Provincial casinos are, in most cases, in, or close to, city and town centres and accommodated in buildings which have previously been used, or were designed, for some other use, eg offices, restaurants and multi-storey warehouses. As a result, unless there is a provision whereby the licence is somehow to be taken into account, most of these buildings are let at rents reflecting the rental value for the accommodation in question or the rental value for the appropriate alternative use of the space.

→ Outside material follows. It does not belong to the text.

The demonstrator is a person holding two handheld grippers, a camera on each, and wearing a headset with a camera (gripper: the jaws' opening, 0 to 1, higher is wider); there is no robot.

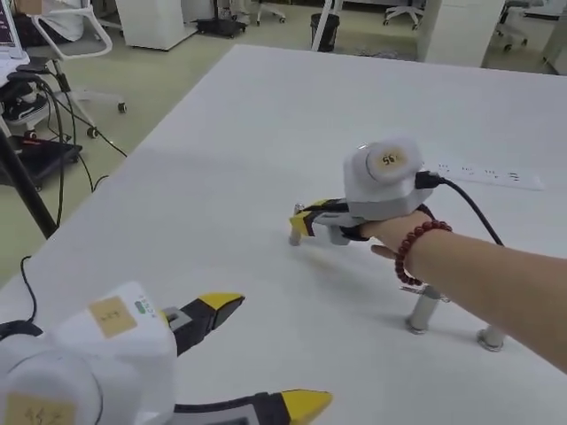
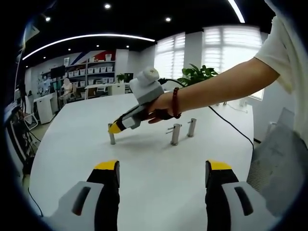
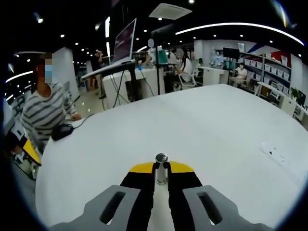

Indeed, many leases on provincial casinos provided for the rent to be assessed on the basis of the higher of casino or other appropriate use.

Bowling alleys and snooker halls

Both these types of premises tend to be assessed by reference to a rate per square foot, but in some cases they are assessed by reference to rate per lane and table respectively. Again, since many snooker halls occupy space over shops the rents on open market lettings and consequently reviews have tended, in many cases, to reflect the value of the accommodation as ancillary space to the ground-floor retail use, but this is not always the case. There does, however, seem to be an upper limit.

Conclusions

Where do we go from here?

Perhaps Cardgrange is the most important case in this whole area. Even in those situations, such as public houses, where landlords and tenants have happily continued to use accounts or sales figures to arrive at rental values, there seems likely to be a change in the near future: particularly as it seems many public houses will soon be on the market and, in the case of the national breweries, they themselves may, or will, not know what precise non-beer, or even total beer, sales are taking place.

Paul Morgan suggests a turnover rent as a way of dealing with the difficulties of assessing or fixing rent. While clearly this would reduce the problems of arriving at an accurate estimate of profitability, which, from a landlord’s point of view, can only be beneficial, what happens if the tenant allows the business to decline or is foolish, or unlucky, enough to lose his licence; where does this leave the landlord?

There are many examples of artificialities that are considered by some to be an appropriate method of dealing with leisure and other slightly unusual properties. It often saves a lot of trouble to have the rent assessed by reference to something else, but it can lead to considerable difficulties.

One West End casino has its rent fixed by reference to an office rental value to which a multiplier is then applied. When originally agreed, the rent, as a casino, was quite reasonable and the landlord was happy, as he received a great deal more than he would if he had let the building as offices.

Between the last two reviews, however, office rents more than trebled, with the result that, with the multiplier on top, the rent was appreciably higher than the tenant would have expected to have had to pay for the premises as a casino. Not surprisingly, perhaps, the tenants have recently sold the operation.

A final thought. Probably the easiest way of resolving the profits-based valuation is to incorporate a clause whereby the tenant is specifically required to disclose, in confidence, the accounts which may be taken into consideration in assessing the rental value. Just such a clause was the subject of the dispute in Electricity Supply Nominees Ltd v London Clubs Ltd [8] 2 EGLR 152 mentioned by Paul Morgan.